▶ _PROBLEM DETAILS_: What is needed is an exact copy of all the data.

▶ _GIVEN DATA_:
****************************************
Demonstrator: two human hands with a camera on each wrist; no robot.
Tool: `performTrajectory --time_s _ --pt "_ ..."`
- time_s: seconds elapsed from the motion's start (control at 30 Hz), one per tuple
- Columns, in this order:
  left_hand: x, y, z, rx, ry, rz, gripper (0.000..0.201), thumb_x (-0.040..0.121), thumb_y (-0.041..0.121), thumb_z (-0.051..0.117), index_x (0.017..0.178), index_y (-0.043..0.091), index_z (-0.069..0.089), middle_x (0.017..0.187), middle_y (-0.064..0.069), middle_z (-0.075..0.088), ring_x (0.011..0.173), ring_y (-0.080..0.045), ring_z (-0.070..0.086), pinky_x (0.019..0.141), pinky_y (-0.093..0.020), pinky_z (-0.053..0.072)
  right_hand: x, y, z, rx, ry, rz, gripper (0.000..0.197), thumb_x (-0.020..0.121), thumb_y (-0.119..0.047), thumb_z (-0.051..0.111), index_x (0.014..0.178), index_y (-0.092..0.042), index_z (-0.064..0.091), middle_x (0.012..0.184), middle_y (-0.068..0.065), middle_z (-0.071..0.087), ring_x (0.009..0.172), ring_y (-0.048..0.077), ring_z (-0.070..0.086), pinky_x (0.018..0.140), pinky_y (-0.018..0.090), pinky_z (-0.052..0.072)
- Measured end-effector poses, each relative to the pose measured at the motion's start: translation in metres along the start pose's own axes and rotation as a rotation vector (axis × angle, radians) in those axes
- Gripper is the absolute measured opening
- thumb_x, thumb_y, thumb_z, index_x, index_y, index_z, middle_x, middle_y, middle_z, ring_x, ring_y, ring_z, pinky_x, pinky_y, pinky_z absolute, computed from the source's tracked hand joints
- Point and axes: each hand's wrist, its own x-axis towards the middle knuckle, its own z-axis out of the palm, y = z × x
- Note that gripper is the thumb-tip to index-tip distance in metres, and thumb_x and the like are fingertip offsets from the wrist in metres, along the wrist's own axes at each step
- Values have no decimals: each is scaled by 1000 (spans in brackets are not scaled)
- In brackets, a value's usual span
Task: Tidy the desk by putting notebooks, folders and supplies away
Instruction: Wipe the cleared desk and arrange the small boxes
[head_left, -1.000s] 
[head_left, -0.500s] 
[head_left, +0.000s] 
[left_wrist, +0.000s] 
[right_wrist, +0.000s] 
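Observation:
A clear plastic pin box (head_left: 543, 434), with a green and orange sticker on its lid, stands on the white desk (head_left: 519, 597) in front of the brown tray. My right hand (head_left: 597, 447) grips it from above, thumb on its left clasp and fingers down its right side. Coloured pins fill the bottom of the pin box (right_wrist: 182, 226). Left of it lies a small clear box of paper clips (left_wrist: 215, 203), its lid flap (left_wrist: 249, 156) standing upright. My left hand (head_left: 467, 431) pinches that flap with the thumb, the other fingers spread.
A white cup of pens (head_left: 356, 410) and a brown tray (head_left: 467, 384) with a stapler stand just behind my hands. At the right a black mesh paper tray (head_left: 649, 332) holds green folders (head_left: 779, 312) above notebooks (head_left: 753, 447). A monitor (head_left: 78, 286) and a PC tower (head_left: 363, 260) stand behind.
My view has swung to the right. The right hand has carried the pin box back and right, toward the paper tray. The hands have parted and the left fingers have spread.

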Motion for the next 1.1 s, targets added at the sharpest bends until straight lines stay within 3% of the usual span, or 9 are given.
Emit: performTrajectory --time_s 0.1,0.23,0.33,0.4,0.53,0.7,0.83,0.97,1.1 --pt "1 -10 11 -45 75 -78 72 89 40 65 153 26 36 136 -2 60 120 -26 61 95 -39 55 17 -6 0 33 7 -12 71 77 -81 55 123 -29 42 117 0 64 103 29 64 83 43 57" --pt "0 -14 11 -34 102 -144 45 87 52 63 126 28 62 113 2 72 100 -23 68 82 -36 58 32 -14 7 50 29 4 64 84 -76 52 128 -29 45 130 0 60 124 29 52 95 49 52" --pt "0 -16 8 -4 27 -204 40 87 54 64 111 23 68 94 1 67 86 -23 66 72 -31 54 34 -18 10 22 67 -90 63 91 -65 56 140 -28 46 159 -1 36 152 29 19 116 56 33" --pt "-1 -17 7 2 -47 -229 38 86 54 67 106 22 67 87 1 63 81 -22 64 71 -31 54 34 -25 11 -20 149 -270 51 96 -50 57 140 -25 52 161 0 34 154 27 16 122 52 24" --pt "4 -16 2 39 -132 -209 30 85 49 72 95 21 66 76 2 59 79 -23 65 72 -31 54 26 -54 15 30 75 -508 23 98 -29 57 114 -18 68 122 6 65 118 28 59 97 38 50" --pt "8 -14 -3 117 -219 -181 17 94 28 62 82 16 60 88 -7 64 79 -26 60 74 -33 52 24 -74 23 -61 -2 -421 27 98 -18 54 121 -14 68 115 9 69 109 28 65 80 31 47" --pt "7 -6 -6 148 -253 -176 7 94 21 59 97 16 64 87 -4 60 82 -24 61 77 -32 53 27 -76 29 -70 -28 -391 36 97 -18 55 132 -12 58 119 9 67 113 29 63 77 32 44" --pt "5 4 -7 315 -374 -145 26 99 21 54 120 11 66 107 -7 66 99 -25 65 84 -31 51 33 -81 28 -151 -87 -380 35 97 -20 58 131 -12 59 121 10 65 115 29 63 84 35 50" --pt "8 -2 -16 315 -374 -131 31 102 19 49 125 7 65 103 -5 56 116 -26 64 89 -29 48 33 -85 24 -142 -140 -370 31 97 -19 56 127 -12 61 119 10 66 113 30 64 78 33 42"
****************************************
▶ _OUTPUT OF THE EXERCISE_:
Demonstrator: two human hands with a camera on each wrist; no robot.
Tool: `performTrajectory --time_s _ --pt "_ ..."`
- time_s: seconds elapsed from the motion's start (control at 30 Hz), one per tuple
- Columns, in this order:
  left_hand: x, y, z, rx, ry, rz, gripper (0.000..0.201), thumb_x (-0.040..0.121), thumb_y (-0.041..0.121), thumb_z (-0.051..0.117), index_x (0.017..0.178), index_y (-0.043..0.091), index_z (-0.069..0.089), middle_x (0.017..0.187), middle_y (-0.064..0.069), middle_z (-0.075..0.088), ring_x (0.011..0.173), ring_y (-0.080..0.045), ring_z (-0.070..0.086), pinky_x (0.019..0.141), pinky_y (-0.093..0.020), pinky_z (-0.053..0.072)
  right_hand: x, y, z, rx, ry, rz, gripper (0.000..0.197), thumb_x (-0.020..0.121), thumb_y (-0.119..0.047), thumb_z (-0.051..0.111), index_x (0.014..0.178), index_y (-0.092..0.042), index_z (-0.064..0.091), middle_x (0.012..0.184), middle_y (-0.068..0.065), middle_z (-0.071..0.087), ring_x (0.009..0.172), ring_y (-0.048..0.077), ring_z (-0.070..0.086), pinky_x (0.018..0.140), pinky_y (-0.018..0.090), pinky_z (-0.052..0.072)
- Measured end-effector poses, each relative to the pose measured at the motion's start: translation in metres along the start pose's own axes and rotation as a rotation vector (axis × angle, radians) in those axes
- Gripper is the absolute measured opening
- thumb_x, thumb_y, thumb_z, index_x, index_y, index_z, middle_x, middle_y, middle_z, ring_x, ring_y, ring_z, pinky_x, pinky_y, pinky_z absolute, computed from the source's tracked hand joints
- Point and axes: each hand's wrist, its own x-axis towards the middle knuckle, its own z-axis out of the palm, y = z × x
- Note that gripper is the thumb-tip to index-tip distance in metres, and thumb_x and the like are fingertip offsets from the wrist in metres, along the wrist's own axes at each step
- Values have no decimals: each is scaled by 1000 (spans in brackets are not scaled)
- In brackets, a value's usual span
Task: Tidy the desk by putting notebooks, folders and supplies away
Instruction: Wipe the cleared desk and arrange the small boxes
[head_left, -1.000s] 
[head_left, -0.500s] 
[head_left, +0.000s] 
[left_wrist, +0.000s] 
[right_wrist, +0.000s] 
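Observation:
A clear plastic pin box (head_left: 543, 434), with a green and orange sticker on its lid, stands on the white desk (head_left: 519, 597) in front of the brown tray. My right hand (head_left: 597, 447) grips it from above, thumb on its left clasp and fingers down its right side. Coloured pins fill the bottom of the pin box (right_wrist: 182, 226). Left of it lies a small clear box of paper clips (left_wrist: 215, 203), its lid flap (left_wrist: 249, 156) standing upright. My left hand (head_left: 467, 431) pinches that flap with the thumb, the other fingers spread.
A white cup of pens (head_left: 356, 410) and a brown tray (head_left: 467, 384) with a stapler stand just behind my hands. At the right a black mesh paper tray (head_left: 649, 332) holds green folders (head_left: 779, 312) above notebooks (head_left: 753, 447). A monitor (head_left: 78, 286) and a PC tower (head_left: 363, 260) stand behind.
My view has swung to the right. The right hand has carried the pin box back and right, toward the paper tray. The hands have parted and the left fingers have spread.
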
Motion for the next 1.1 s, targets added at the sharpest bends until straight lines stay within 3% of the usual span, or 9 are given.
Emit: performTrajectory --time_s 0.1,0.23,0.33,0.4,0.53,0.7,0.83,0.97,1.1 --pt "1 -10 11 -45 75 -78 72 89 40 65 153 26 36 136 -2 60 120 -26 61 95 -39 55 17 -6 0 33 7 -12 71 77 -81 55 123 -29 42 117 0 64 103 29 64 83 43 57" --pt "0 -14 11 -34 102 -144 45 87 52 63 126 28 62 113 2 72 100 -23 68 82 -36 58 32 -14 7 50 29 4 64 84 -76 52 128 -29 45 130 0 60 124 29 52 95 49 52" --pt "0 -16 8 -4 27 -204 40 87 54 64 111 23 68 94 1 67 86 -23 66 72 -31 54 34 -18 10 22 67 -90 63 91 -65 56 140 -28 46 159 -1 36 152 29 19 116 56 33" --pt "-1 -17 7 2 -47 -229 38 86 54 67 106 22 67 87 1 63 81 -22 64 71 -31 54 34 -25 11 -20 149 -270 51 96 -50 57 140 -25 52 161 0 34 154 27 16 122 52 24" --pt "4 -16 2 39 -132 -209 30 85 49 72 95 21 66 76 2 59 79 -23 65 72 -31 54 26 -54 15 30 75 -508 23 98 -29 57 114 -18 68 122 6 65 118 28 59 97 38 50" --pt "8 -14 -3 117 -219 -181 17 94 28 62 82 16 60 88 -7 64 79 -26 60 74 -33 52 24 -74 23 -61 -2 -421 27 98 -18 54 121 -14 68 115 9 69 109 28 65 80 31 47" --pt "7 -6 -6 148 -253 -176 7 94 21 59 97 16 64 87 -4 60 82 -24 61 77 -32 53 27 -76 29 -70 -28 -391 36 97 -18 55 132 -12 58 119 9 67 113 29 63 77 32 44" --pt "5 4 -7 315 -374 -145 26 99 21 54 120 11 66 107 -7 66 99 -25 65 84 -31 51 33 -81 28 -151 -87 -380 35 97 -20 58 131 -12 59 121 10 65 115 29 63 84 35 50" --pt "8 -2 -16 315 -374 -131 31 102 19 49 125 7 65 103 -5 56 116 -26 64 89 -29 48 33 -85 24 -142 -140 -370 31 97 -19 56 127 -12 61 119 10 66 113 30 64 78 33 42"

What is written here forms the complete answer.